With Friends Like the NFLPA…

While the players received many financial benefits from the collective bargaining agreement, they signed with the owners nine months ago — including the continuation of the practice, first sought by the union in the calamitous (for their side) strike of 1982 that infamously reduced that season from 16 games to nine (even though, where in 1982, the union demanded 55% of the owners' gross revenues, they settled for 48% this time around, up from 47% in the CBA of 2011, which stopped a lockout that had been called by the owners to limit the disruption of that season to the Hall of Fame Game) — they didn't even ask for at least three very important concessions.

The first, as mentioned previously, was an "innocent until proven guilty" clause, which would have made a player's conviction on a criminal charge, not a mere arrest or even an indictment, a necessary prerequisite for any disciplinary action by the league.

The second would have been a guarantee, not some hazy promise, that there will be a second bye week for each team, once the 17-game schedule kicks in. Among other things, this would allow for an automatic bye the week before for all teams playing a Thursday game (the short week before such games having been objected to by numerous players, such as Ben Roethlisberger — so if they say it's spinach and the hell with it, so to speak, then so should the rest of us), resulting in the pushing of the playoffs back two weeks instead of only one, meaning that the Super Bowl can henceforth be played on the Presidents' Day weekend, thus making "Super Bowl Monday" a holiday for many if not most, causing Roger Goodell's approval rating among fans to shoot off into the ionosphere (this has been a "holy grail" of sorts for the owners ever since they shamelessly exploited 9/11 as a pretext for pushing the Super Bowl into February).

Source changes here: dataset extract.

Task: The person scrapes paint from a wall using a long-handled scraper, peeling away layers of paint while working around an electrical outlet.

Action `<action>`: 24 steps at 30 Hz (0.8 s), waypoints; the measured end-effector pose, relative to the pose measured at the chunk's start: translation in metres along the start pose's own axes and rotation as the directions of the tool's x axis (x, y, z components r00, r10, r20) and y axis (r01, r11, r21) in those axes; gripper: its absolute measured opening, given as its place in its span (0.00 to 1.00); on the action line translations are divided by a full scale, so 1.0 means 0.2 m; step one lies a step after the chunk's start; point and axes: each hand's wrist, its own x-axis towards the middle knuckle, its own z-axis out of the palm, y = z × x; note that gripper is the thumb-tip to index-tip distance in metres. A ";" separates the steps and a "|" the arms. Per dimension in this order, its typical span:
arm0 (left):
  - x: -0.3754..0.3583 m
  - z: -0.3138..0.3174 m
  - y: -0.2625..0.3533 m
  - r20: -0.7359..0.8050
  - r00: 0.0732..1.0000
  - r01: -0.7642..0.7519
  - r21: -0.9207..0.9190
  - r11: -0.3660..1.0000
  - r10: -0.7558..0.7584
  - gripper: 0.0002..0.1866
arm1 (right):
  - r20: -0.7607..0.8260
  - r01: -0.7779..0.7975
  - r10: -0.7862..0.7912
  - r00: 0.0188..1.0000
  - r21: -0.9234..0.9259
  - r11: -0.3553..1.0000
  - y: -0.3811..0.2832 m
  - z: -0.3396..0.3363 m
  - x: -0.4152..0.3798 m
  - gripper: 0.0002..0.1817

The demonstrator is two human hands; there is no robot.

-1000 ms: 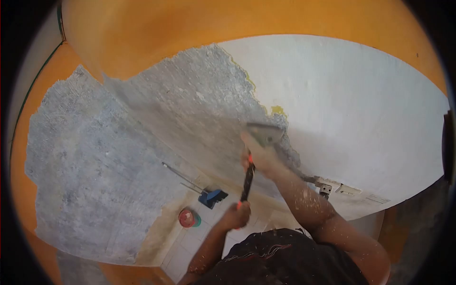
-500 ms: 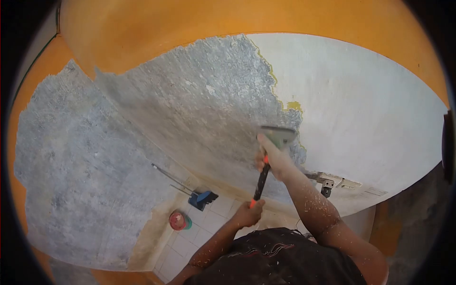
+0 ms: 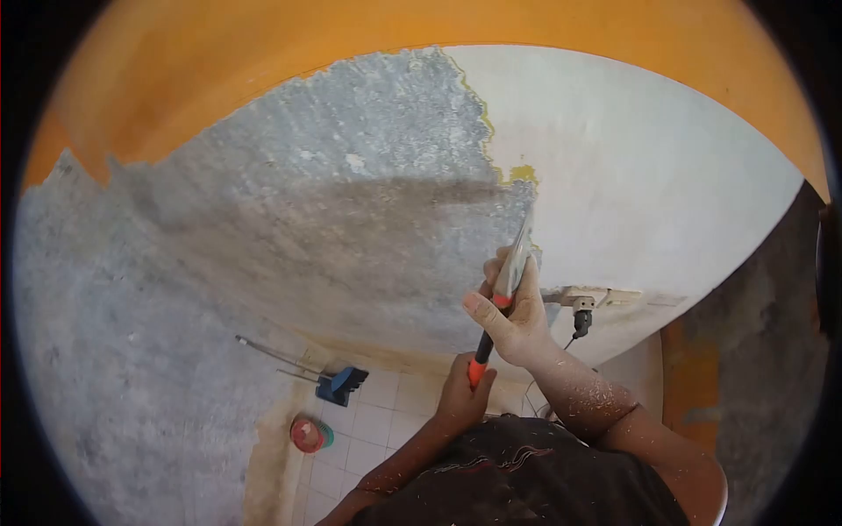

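Note:
A scraper (image 3: pixel 518 252) with a metal head and a black-and-orange handle slants up toward the wall, its head seen nearly edge-on. My left hand (image 3: pixel 463 393) is closed around the orange butt of the handle, low in front of my body. Higher up, my right hand (image 3: pixel 517 320) grips the neck just under the head, thumb on the left side and fingers partly hidden behind it. The blade overlaps the ragged border between the bare grey wall (image 3: pixel 351 228) and the white painted surface (image 3: pixel 649 184). Pale flakes cling to my right forearm.
An electrical socket (image 3: pixel 583 305) with a black plug and cord is right of my right hand. On the tiled floor (image 3: pixel 373 430) at lower left are a blue dustpan (image 3: pixel 340 386) with a long handle and a reddish bucket (image 3: pixel 307 435). Orange paint (image 3: pixel 421 22) borders the wall.
The scraper has turned from showing its broad blade to nearly edge-on. My right hand has rotated with it, and my left hand is closer to it. The view has shifted slightly.

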 end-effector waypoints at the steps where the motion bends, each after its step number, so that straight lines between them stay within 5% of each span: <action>1: -0.01 0.01 -0.02 0.128 0.992 0.012 0.011 1.000 -0.013 0.10 | -0.020 -0.001 0.001 1.000 -0.021 1.000 -0.01 -0.02 -0.01 0.17; 3: -0.01 -0.01 -0.06 0.281 0.959 0.017 0.018 1.000 -0.022 0.09 | 0.311 -0.527 0.430 0.847 0.385 0.758 -0.03 -0.08 -0.02 0.25; 5: 0.02 -0.02 -0.12 0.521 0.850 -0.009 -0.133 0.991 0.078 0.10 | 0.578 -0.645 0.317 0.752 0.546 0.534 0.01 -0.11 0.04 0.34; 6: 0.03 0.00 -0.16 0.536 0.839 -0.009 -0.149 0.989 0.089 0.10 | 0.551 -0.615 0.299 0.779 0.578 0.536 0.02 -0.11 0.07 0.34; 7: 0.03 0.01 -0.20 0.568 0.822 0.196 -0.334 0.922 0.031 0.09 | 0.526 -0.585 0.278 0.803 0.608 0.537 0.02 -0.10 0.10 0.33; 8: 0.04 0.03 -0.23 0.608 0.794 0.388 -0.485 0.783 -0.016 0.08 | 0.363 -0.550 0.416 0.834 0.612 0.568 0.00 -0.07 0.13 0.31; 12: 0.07 0.02 -0.17 0.660 0.751 0.507 -0.595 0.623 0.020 0.12 | 0.113 -0.575 0.581 0.806 0.383 0.723 0.04 -0.02 0.21 0.27; 15: 0.07 0.05 -0.20 0.681 0.729 0.557 -0.654 0.512 0.078 0.20 | 0.109 -0.621 0.628 0.771 0.349 0.702 0.04 0.02 0.23 0.27; 17: 0.11 0.06 -0.18 0.734 0.679 0.694 -0.636 0.336 -0.013 0.29 | 0.125 -0.642 0.646 0.753 0.353 0.680 0.04 0.03 0.29 0.28; 24: 0.16 0.03 -0.14 0.725 0.689 0.618 -0.596 0.513 0.012 0.26 | 0.166 -0.684 0.680 0.715 0.369 0.629 0.07 0.05 0.30 0.29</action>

For this reason, as well as the fact that a second bye week creates a 19th week of regular-season games, and with it, the television revenue thus derived (if two extra playoff games are expected to create an additional $150 million worth of revenue for the owners, then imagine how much a second full slate of extra regular-season games, on top of the first full such slate that comes bundled with the 17-game schedule, will generate), it is assumed that the owners will in fact proceed with this — but we all know what Felix Unger said in that episode of The Odd Couple about people who assume.

The union's third glaring omission was highlighted by the suspension first of two star Texans players — wide receiver Will Fuller V (wonder if his son's name is Will Fuller VI) and cornerback Bradley Roby — on November 30, to be joined by ex-Houston cornerback (now with Denver) A.J. Bouye, nine days later — following their positive tests for an unnamed "performance-enhancing drug" which, from appearances, is not even a controlled substance, although it does require a doctor's prescription.

And if it is true that this mystery substance is not a controlled substance at all, then how "performance-enhancing" could it possibly be? What's next — suspending players for drinking Mountain Dew, which is loaded with caffeine, before or during a game?

Yet a positive test for marijuana — still a Schedule I controlled substance (the most restrictive category, in which heroin can also be found), despite the growing number of states that are defying federal law by legalizing it, either for "medical" or "recreational" use, or both — no longer results in a suspension under the new CBA.

NFLPA Executive Director DeMaurice Smith must have been under the influence of a controlled substance himself — probably Quaalude (which was placed in Schedule I in 1984) — when he negotiated the new CBA with the owners.

What good is a pay raise for a player who has been arbitrarily and capriciously suspended without pay? And is it really necessary to rub Fuller's, Roby's, and Bouye's noses in it by extending their suspensions into Week 1 of next season, particularly when, in this case, the suspensions are so, how shall we say, ticky-tacky?

Under the influence of something or not, DeMaurice Smith was clearly asleep at the switch.